In the United States today is a national holiday, Independence Day. Two hundred forty-nine years ago our political ancestors had enough of tyranny and restraint, so they made public what had been brewing for some time: they declared their independence. It was a point of demarcation, a line in the sand which signaled the colonial mood had forever shifted. Nothing would be the same again.
Nations celebrate political events as corporate markers of change; individuals recollect personal experiences as individual moments for transformation. These events and experiences can be positive (Independence Day and wedding anniversaries, for example) or they can be somber (Memorial Day and funeral services), but we humans flourish when we remember and reflect upon significant events in our life experience.
For those of us who are actively grieving, ever before us are the events and decisions leading up to our loved one’s death. I will always remember — indeed, I cannot forget — discovering my wife’s unconscious body on our bedroom floor. The sounds, sights and smells of the hospital ICU are permanently seared into my mind (which, as a pastor, presents a bit of a professional challenge, but I’ll work through that in time). My last moments with Claudia following life support removal are holy and haunting at the same time. Our human brain latches on to traumatic experiences with the ferocity of a black lab gnawing its smoked beef marrow bone.1
I am not a trauma expert, but in living with my most recent traumas, I am discovering that at least for now — maybe forever? — one of my best strategies for contending with such grave loss is to augment my life. Since I cannot find freedom from my traumatic memories, I am finding liberation by broadening my life. Flooding myself with new ways of thinking and living wash away some of the effects of trauma. I wish there were some simple, surgical procedure to extract the malignancy of trauma and replace it with life-giving cells. To find emotional independence from the pain would be a kindness, but it doesn’t work that precisely or cleanly.
While today cannot be emotional independence day for me, I will continue to stretch forward by pursuing relational inter-dependence days. To live in Western society is to be in a world that prizes autonomy (“independence”) more than most anything else, but I am discovering that to flourish, I need to seek inter-dependence, by which I mean purposely seeking ways to connect with others on a deeper, more-than-surface level. When we are inter-dependent, we own who we are and what we have to offer others, and we share ourselves appropriately with the world around us. With this outward-facing approach to life, we learn to receive from others the gifts they have to offer us, as well. The picture of inter-dependency in our human world, then, is not of autonomous cells with rigid boundaries bumping against one another. The image is of semi-autonomous organisms with permeable boundaries, aligning with one another in ways that provide greater stability and wholeness together.
I would not be living this intentionally were it not for my wife’s thirty-year example. While she was living I had the luxury of flying in her airstream, most of the time gliding beside or behind the flow her extroverted, people-loving presence created. I loved that about her: she could live “big” in the world, while I could support her intentionality. I was along for the ride, and I was content with that.

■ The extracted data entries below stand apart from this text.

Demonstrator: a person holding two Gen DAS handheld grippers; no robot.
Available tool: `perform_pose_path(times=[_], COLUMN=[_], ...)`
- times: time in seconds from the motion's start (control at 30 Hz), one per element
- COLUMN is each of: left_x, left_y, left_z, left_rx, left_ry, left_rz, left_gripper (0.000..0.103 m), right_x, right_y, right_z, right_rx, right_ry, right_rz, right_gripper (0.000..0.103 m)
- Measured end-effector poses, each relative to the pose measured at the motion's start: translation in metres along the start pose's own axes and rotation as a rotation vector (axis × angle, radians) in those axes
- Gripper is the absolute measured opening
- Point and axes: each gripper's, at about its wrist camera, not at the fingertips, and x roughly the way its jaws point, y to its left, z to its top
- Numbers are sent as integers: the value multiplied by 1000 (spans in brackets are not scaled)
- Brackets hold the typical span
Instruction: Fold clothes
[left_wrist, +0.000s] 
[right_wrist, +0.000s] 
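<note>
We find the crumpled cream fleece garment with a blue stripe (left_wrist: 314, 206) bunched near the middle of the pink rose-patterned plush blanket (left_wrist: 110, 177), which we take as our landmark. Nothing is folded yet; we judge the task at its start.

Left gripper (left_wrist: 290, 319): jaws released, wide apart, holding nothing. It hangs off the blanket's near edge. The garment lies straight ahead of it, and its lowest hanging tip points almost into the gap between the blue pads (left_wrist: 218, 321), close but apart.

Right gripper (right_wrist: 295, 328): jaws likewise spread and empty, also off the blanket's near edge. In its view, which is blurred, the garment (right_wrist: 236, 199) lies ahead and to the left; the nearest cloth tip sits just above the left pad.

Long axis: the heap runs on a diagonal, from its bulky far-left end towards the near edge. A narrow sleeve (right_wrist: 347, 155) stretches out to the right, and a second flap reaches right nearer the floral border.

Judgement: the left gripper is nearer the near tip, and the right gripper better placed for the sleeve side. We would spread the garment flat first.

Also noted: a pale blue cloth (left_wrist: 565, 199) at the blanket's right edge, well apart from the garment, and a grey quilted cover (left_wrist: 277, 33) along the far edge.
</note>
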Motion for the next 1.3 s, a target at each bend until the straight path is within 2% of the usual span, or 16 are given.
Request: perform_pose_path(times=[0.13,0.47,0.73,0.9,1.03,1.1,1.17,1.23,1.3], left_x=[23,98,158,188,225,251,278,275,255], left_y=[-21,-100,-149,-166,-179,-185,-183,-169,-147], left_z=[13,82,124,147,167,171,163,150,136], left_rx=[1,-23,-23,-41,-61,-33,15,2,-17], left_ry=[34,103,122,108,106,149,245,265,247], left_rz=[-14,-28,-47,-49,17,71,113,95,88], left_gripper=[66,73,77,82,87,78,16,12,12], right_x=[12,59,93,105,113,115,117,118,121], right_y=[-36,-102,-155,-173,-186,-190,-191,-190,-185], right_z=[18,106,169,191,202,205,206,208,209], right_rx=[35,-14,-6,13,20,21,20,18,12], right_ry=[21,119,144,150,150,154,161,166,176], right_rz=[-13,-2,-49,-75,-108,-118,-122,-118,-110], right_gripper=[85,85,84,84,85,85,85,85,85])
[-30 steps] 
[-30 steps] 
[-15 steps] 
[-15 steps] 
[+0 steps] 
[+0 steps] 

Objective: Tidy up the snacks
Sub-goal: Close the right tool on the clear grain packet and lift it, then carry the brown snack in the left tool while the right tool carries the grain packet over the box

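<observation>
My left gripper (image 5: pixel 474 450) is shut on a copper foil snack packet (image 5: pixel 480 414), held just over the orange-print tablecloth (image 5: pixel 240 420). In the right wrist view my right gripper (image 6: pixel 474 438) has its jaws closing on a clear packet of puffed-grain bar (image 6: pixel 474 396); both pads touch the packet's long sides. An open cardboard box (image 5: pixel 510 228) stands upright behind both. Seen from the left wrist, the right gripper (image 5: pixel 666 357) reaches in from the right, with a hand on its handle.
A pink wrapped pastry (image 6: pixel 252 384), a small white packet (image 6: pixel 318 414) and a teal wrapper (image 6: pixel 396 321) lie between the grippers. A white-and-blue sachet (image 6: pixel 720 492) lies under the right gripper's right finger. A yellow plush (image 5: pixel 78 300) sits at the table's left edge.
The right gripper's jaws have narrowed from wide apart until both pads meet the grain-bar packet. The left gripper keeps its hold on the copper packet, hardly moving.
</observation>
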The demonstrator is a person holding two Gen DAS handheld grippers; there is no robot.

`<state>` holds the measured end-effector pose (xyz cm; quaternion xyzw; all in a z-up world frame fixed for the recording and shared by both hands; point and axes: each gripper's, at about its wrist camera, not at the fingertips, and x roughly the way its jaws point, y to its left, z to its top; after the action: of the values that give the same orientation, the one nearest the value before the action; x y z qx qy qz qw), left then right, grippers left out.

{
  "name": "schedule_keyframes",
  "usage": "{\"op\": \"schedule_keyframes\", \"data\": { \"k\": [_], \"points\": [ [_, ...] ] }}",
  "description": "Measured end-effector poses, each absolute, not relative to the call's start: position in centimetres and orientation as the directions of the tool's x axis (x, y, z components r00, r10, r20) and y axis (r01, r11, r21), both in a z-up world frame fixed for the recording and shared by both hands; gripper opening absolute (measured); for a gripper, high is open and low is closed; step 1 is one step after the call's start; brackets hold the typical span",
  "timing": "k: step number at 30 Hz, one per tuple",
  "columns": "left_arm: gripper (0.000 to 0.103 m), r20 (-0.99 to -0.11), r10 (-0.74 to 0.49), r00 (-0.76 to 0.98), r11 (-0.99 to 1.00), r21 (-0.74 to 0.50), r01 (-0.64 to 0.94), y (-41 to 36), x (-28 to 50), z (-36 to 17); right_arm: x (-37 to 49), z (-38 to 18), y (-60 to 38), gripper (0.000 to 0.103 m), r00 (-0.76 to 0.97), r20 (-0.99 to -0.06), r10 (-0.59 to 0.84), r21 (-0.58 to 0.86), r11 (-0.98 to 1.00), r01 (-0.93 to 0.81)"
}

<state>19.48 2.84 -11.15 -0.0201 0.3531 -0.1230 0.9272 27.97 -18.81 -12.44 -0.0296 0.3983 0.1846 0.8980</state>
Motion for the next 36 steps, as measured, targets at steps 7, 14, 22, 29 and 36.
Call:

But death created a line of demarcation for me. After her death, I can no longer benefit from Claudia’s God- and people-loving ways by simply being her life partner. Like the early North American colonists who could no longer depend on Mother England for their individual flourishing, I am in a tenuous, but promising, situation. Benjamin Franklin reminded his co-conspirators, “We must, indeed, hang together, or most assuredly, we will all hang separately.” In the midst of that first Declaration of Independence, Franklin recognized it was also a day of inter-dependence.
Now, nearly two hundred fifty years later, that truth remains: a day of independence, coupled with inter-dependence creates opportunity for genuine human flourishing. While such an orientation is fraught with peril — isn’t anything that really matters? — it seems to be working on the whole for our country, challenging as it is.
Grievers, loss has marked its presence in our lives. We cannot go back, but we can live into our new lives with courage and intentionality. Let’s seek and foster new and meaningful connections with those around us. Let’s give ourselves the freedom to move forward and to celebrate new and renewed relationships with others.
Happy Inter-Dependence Days to you and to those you (will) love!
This a real “thing.” Google it.
Happy 4th — terrific stack, Bart. Thanks for the encouragement!
Oh Bart. You speak such truths and focus me differently with your thoughts. Re hospital- I live two blocks from the hospital where my husband spent his last days in palliative. For a long time I could not drive past there and took a different route even though it was out of the way.
Happy 4th from Canada-we love our American friends despite the press!